> Description of the task:
Down to the last line, reproduce the data that follows, but skip the pictures.

> Data section:
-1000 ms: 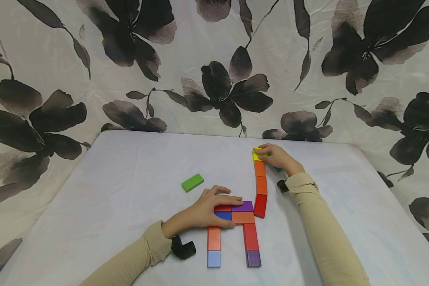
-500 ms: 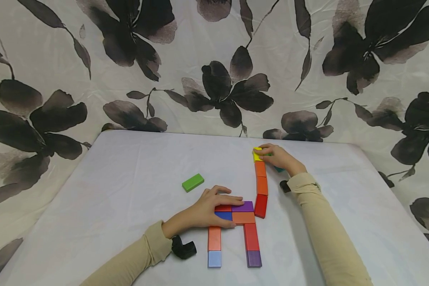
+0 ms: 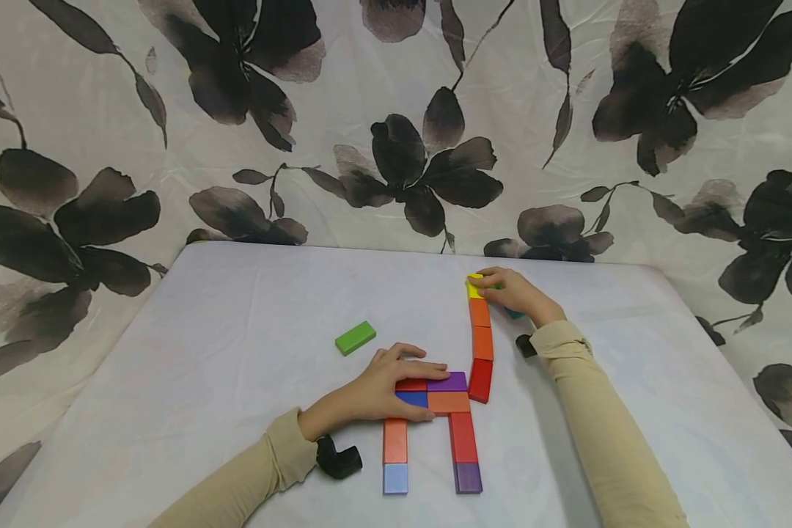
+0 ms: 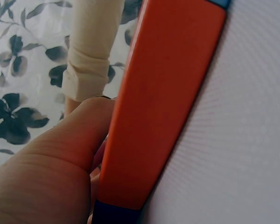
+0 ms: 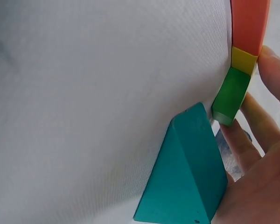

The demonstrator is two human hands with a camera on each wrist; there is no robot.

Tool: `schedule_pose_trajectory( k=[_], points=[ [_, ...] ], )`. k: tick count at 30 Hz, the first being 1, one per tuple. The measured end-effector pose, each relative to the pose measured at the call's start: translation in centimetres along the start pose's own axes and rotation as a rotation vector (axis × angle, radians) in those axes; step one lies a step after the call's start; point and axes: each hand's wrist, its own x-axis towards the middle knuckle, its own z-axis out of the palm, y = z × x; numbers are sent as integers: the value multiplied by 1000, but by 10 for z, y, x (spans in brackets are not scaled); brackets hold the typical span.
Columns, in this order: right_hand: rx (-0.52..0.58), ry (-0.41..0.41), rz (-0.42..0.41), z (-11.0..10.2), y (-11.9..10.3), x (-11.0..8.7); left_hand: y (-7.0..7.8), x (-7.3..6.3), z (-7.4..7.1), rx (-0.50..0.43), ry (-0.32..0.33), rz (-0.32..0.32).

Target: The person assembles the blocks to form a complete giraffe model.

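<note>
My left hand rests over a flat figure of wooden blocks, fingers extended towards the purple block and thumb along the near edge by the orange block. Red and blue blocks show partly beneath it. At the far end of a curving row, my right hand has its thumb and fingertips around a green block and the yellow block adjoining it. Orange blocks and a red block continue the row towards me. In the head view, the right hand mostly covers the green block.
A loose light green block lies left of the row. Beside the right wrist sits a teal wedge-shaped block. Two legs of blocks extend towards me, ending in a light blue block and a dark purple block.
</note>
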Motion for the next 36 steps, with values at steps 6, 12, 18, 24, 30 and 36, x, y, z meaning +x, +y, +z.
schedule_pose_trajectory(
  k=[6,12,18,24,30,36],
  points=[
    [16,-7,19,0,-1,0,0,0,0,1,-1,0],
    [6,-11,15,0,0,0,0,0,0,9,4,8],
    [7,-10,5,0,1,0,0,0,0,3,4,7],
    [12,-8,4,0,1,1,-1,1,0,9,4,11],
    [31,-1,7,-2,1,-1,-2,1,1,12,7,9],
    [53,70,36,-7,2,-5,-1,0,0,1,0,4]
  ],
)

> Written solution:
-1000 ms: 
-500 ms: 
+0 ms: 
+0 ms: 
+0 ms: 

The demonstrator is two human hands with a camera on each wrist; there is no robot.

Tool: `schedule_pose_trajectory( k=[_], points=[ [_, ...] ], )`. k: tick count at 30 Hz, the first being 1, one per tuple. The measured end-effector pose, each relative to the pose measured at the call's start: translation in centimetres along the start pose's own axes and rotation as a rotation vector (axis × angle, radians) in those axes; step one lies a step after the call's start; point and axes: each hand's wrist, its own x-axis towards the middle knuckle, its own z-axis out of the palm, y = z × x; numbers are sent as integers: the value multiplied by 1000, but by 10 for z, y, x (spans in brackets are not scaled); brackets hold the typical span.
Columns, in this order: right_hand: rx (-0.52..0.58), ry (-0.41..0.41), rz (-0.42..0.41), z (-11.0..10.2), y (-11.9..10.3), x (-11.0..8.7); left_hand: y (-7.0..7.8), x (-7.3..6.3), z (-7.4..7.1), rx (-0.50..0.43), ry (-0.32..0.33), rz (-0.32..0.32).

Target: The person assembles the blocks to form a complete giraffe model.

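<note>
My left hand rests over a flat figure of wooden blocks, fingers extended towards the purple block and thumb along the near edge by the orange block. Red and blue blocks show partly beneath it. At the far end of a curving row, my right hand has its thumb and fingertips around a green block and the yellow block adjoining it. Orange blocks and a red block continue the row towards me. In the head view, the right hand mostly covers the green block.
A loose light green block lies left of the row. Beside the right wrist sits a teal wedge-shaped block. Two legs of blocks extend towards me, ending in a light blue block and a dark purple block.
</note>
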Motion for the next 36 steps, with values at steps 6, 12, 18, 24, 30 and 36, x, y, z meaning +x, +y, +z.
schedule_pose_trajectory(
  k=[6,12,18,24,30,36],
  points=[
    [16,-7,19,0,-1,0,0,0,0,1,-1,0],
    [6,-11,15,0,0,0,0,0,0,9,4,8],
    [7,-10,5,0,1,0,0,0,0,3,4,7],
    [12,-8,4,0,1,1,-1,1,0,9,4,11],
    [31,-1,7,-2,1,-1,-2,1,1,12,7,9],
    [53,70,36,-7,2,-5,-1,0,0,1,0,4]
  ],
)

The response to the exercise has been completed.